Thanks esox, I'm well aware of what the 2 r. I was wondering mostly why it was asked if the poster had hardened them off when all he did was transplant seedlings with no mention of sticking them out in the elements.
PodPiper....I asked that ......"Did you take the time to "Harden" them before transplanting ?"
This is actually a continueing conversation from several previous threads.......
We know his plants have been inside the house in a "box" under lights ......Now they're outside on the patio.....Orlando temps lately range 40-75
I harden my plants before I transplant....I never have transplant shock planting in 511 mix
My rookie mistake of thinking transplanting and hardening at the same time has been realized... Nonetheless, they are back porch dwellers at this point. They are very protected in their spot for now. I'll give them a bit more time than I intended in this spot, and they seem OK for now. I will definitely heed the advice of increments of sun and wind exposure! I hope they end up ok! As for the remaining plants (still in my box), I will harden before the transplant.
There is one particular plant I am worried about (scorpion). Upon the transplant I realized that the stem was compromised due to wet conditions in the solo cup - the leaf cover prevented air movement from my fan and it looks rather bad, and weak...the plant looks great though. I think I may be able to save it if I stake it really solidly, but I've been known to be wrong before :)
Lots of misinformation going on in this thread so I will just leave it alone.
What misinformation? I see none....
The reason I would have asked if they'd been hardened off is because the leaves look so delicate and wilted - beyond what one might expect from the wilting associated with transplanting (due to the roots being "offline" while they re-establish themselves in the new mix).
I think it's a perfectly valid question, and in fact was the *right* question to ask to explain the current state of the seedlings (as pictured).

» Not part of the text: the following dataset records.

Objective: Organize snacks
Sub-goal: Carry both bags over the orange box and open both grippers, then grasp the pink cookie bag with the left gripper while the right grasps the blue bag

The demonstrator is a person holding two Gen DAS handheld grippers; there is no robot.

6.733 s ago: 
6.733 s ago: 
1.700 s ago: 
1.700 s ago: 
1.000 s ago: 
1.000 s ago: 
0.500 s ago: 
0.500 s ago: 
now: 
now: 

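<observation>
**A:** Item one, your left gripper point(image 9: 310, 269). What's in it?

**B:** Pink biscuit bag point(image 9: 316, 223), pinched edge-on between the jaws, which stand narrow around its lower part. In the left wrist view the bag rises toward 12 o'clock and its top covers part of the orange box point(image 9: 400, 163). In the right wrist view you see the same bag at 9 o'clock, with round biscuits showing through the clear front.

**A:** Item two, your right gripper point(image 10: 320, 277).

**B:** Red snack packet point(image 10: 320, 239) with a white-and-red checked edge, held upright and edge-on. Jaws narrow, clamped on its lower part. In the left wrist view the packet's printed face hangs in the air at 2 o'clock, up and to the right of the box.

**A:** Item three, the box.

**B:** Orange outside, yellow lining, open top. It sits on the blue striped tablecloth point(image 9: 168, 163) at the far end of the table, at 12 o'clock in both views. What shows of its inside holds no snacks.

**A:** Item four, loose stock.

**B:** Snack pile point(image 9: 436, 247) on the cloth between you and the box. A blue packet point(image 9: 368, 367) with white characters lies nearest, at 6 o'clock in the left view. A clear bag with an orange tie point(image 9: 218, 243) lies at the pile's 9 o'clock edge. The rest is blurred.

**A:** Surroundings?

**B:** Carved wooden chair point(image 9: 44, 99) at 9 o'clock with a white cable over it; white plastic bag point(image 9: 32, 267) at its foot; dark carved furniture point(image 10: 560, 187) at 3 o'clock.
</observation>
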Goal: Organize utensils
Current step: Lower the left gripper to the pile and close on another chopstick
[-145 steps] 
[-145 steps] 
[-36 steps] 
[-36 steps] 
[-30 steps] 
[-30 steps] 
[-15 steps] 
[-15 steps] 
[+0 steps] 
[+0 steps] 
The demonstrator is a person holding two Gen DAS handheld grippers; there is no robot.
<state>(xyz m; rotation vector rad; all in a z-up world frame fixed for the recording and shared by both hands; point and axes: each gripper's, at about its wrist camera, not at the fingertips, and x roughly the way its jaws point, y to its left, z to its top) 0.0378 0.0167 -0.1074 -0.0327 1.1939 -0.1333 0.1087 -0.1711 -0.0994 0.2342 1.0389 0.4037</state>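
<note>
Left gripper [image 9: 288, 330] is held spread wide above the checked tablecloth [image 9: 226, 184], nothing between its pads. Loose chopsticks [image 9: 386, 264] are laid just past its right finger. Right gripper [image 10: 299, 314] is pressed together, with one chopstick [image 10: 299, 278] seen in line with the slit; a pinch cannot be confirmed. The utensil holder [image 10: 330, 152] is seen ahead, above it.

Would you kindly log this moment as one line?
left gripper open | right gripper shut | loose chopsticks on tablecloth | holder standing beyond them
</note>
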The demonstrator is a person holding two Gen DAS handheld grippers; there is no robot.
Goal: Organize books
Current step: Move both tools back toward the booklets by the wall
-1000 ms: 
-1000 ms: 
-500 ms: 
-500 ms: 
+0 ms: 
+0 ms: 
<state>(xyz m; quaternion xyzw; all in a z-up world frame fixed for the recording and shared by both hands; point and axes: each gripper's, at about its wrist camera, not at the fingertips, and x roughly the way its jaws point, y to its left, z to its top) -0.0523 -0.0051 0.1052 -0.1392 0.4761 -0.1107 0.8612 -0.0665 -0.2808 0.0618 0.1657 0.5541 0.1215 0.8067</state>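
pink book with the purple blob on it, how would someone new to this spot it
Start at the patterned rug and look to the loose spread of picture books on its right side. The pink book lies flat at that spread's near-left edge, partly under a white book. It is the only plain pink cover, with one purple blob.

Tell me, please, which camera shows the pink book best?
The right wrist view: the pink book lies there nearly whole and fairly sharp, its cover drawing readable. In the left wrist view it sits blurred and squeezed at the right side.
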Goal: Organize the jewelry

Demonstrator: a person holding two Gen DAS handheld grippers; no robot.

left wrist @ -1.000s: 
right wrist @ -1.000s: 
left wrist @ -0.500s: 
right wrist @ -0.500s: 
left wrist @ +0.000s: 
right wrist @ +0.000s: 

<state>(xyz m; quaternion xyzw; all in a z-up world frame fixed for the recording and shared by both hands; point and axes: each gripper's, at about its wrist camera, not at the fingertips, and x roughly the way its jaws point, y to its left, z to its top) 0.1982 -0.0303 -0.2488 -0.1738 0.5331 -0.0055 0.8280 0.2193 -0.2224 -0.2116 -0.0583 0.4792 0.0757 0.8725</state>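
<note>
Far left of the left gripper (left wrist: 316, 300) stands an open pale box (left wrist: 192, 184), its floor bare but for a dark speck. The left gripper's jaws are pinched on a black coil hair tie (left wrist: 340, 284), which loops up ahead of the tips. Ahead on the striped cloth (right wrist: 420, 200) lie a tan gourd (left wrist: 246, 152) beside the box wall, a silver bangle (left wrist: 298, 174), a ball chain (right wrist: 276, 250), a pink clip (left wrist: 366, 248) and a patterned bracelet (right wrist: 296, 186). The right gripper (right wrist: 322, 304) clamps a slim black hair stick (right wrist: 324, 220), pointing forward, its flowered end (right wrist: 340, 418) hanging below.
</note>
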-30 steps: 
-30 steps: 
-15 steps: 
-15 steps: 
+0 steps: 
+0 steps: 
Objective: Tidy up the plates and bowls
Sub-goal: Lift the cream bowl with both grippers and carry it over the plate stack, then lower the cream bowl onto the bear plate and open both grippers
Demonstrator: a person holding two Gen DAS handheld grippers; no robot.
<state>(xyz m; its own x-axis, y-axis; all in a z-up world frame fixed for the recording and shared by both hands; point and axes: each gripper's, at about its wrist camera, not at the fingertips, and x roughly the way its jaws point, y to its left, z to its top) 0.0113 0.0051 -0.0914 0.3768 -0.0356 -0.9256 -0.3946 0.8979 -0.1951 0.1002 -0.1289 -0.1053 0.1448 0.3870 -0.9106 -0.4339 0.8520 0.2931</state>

Well I have to agree. If I were reading this thread cold, I would have thought that hardening off before transplanting was the recommendation.
Let's just be clear that the two are unrelated.
Sorry again about the confusion of the original post, but either way, a wealth of knowledge has been gained. My first 'from seed' grow has definitely been a learning experience. Nothing at all like taking a bunch of starters from the local nursery and simply letting them loose outside!
They have adjusted well as of now (still have about 6 or so in the grow box). I took them outside for few hrs of light today and they wilted rather quick again. I'll keep it up though... The process is just going to be much slower than I originally thought.
Pretty happy with how they look now though!